> **What is required**
Please give back the listing exactly, without any of its pictures.

——————————

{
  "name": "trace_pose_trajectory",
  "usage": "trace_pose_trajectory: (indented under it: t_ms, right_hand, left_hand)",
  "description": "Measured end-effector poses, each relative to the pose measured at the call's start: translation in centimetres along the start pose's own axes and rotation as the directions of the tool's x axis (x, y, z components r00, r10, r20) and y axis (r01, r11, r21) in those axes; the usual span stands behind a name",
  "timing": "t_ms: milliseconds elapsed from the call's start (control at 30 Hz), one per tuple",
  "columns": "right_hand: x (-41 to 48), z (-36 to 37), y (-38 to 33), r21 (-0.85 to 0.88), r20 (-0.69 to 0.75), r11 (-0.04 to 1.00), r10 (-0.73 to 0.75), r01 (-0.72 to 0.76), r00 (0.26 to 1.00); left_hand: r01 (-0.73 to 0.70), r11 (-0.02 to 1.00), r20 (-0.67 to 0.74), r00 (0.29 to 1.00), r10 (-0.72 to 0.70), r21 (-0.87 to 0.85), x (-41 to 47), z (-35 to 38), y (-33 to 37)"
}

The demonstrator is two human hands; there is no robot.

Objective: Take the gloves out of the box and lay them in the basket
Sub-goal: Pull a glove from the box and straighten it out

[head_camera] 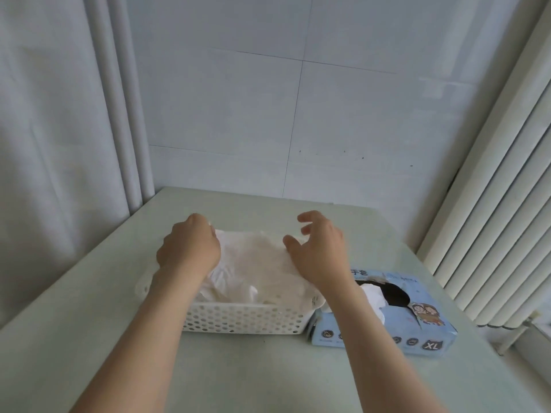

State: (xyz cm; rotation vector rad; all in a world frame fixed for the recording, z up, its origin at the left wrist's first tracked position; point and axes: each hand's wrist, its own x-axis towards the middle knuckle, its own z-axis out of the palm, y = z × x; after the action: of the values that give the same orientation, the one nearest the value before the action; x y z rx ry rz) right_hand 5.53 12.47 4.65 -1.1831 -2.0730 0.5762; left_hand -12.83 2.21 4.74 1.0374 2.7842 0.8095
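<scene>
A home room: tiled wall (298, 99), radiator (492, 219), curtain (44, 144)

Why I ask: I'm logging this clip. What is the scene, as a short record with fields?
left hand: curled, grips the gloves at the far left of the basket
right hand: fingers spread, thumb at the gloves' right edge
gloves: translucent white, spread over the basket's top
basket: white, perforated, on the table
box: blue, right of the basket, top opening
spare glove: white, sticks out of the box's opening
</scene>
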Motion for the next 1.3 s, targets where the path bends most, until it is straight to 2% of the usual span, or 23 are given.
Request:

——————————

> **Answer box**
{
  "name": "trace_pose_trajectory",
  "usage": "trace_pose_trajectory: (indented under it: t_ms, right_hand, left_hand)",
  "description": "Measured end-effector poses, each relative to the pose measured at the call's start: translation in centimetres along the start pose's own axes and rotation as the directions of the tool's x axis (x, y, z components r00, r10, r20) and y axis (r01, r11, r21) in those axes; the usual span stands behind a name",
  "timing": "t_ms: milliseconds elapsed from the call's start (control at 30 Hz), one per tuple",
  "columns": "right_hand: x (-41 to 48), z (-36 to 37), y (-38 to 33), r21 (-0.85 to 0.88), r20 (-0.69 to 0.75), r11 (-0.04 to 1.00), r10 (-0.73 to 0.75), r01 (-0.72 to 0.76), r00 (0.26 to 1.00); left_hand: r01 (-0.73 to 0.70), r11 (-0.02 to 1.00), r20 (-0.67 to 0.74), r00 (0.29 to 1.00), r10 (-0.72 to 0.70), r21 (-0.87 to 0.85), x (-41 to 47), z (-35 to 38), y (-33 to 37)"
}

The demonstrator is two human hands; there is no robot.

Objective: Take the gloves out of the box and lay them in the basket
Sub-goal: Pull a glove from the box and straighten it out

[head_camera] 

State: (xyz cm; rotation vector rad; all in a world frame fixed for the recording, z up, its origin at the left wrist's first tracked position; point and axes: each hand's wrist, its own x-axis towards the middle knuckle, its own z-axis out of the palm, y = z × x; after the action: of the values that give the same orientation, the one nearest the value before the action; x y z rx ry rz) right_hand 5.53 12.47 4.65 -1.1831 -2.0730 0.5762; left_hand -12.83 2.21 4.74 1.0374 2.7842 0.8095
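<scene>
A home room: tiled wall (298, 99), radiator (492, 219), curtain (44, 144)

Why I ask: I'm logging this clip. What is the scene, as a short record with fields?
left hand: curled, grips the gloves at the far left of the basket
right hand: fingers spread, thumb at the gloves' right edge
gloves: translucent white, spread over the basket's top
basket: white, perforated, on the table
box: blue, right of the basket, top opening
spare glove: white, sticks out of the box's opening
</scene>
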Motion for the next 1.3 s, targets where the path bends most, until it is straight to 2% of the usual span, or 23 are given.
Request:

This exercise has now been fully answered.